- Abeka-Lapaz
- Coordinates: 05°36′23″N 00°15′05″W﻿ / ﻿5.60639°N 0.25139°W
- Country: Ghana
- Region: Greater Accra Region
- District: Accra Metropolitan
- Elevation: 187 ft (57 m)
- Time zone: GMT
- • Summer (DST): GMT

= Abeka-Lapaz =

Abeka-Lapaz is an urban area in the Accra Metropolitan district, a district of the Greater Accra Region of Ghana. It has a market called Abeka market.

== Construction of the Abeka Lapaz Footbridge ==
The Department of Urban Roads has announced a temporal traffic disruption on the Abeka Lapaz section of the N1 in order to facilitate the construction of a pedestrian footbridge. The construction was scheduled to take place on from Saturday, March 1, to Monday, March 3, 2025, it was timed at 10:00pm and 3:00am each night. During these hours, one side of the carriageway was partially closed to allow the contractor to position a crane and lift the bridge's bow into place The project was jointly financed by the Bloomberg Philanthropies Initiative for Global Road Safety, the Partnership for Healthy Cities, and the Accra Metropolitan Assembly (BIGRS-AMA) at a cost of US$120,000 and was completed within one month.

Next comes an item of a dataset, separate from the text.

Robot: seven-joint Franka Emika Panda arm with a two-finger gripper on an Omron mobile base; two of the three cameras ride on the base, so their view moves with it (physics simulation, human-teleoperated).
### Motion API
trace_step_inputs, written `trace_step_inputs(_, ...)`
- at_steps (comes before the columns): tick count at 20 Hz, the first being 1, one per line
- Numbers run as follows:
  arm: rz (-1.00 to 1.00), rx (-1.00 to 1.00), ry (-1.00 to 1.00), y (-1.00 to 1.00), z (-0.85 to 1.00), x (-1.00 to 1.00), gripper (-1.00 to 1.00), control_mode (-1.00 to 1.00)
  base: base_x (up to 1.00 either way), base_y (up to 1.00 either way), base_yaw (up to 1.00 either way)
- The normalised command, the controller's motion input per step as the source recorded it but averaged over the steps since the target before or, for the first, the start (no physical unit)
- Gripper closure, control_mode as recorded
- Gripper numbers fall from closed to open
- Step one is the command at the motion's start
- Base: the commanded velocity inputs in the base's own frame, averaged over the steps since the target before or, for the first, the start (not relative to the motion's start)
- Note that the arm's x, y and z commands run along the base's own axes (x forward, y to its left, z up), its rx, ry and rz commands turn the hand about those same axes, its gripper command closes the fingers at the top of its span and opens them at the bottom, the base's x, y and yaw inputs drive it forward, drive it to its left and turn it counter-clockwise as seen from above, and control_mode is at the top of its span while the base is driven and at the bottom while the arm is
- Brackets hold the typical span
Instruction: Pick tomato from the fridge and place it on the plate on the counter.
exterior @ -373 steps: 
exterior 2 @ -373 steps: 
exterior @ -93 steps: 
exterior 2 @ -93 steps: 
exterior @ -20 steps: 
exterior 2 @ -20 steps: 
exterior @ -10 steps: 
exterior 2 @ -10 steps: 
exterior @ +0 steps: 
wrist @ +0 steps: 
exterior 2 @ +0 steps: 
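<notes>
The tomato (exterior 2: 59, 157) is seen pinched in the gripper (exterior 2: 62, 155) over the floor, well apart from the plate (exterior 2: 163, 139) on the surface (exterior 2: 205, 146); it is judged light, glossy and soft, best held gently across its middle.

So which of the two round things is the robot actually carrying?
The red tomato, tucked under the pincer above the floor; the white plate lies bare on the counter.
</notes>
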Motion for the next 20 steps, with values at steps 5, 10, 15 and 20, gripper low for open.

== Abeka-Lapaz gutters filled with filth ==
Reports indicate that a significant number of residents in Abeka Lapaz and nearby areas dispose of waste in open gutters. The drains located in front of residential buildings, commercial outlets, containers, and bus stops are frequently filled with refuse, which obstructs the flow of waste water and rainwater. During rainfall, waste from the gutters is often carried to other locations where it accumulates and attracts flies, increasing the risk of infectious and communicable diseases. Residents of Abeka Market, Free Pipes, Fadama Junction, and Nii Boi Town have expressed concern over gutters clogged with refuse, noting that the situation has led to a rise in mosquito populations and a corresponding higher risk of malaria. Traders selling fresh fish and other foodstuffs along the streets in these areas have also reported reduced patronage, attributing it to the increased presence of flies caused by the unsanitary conditions.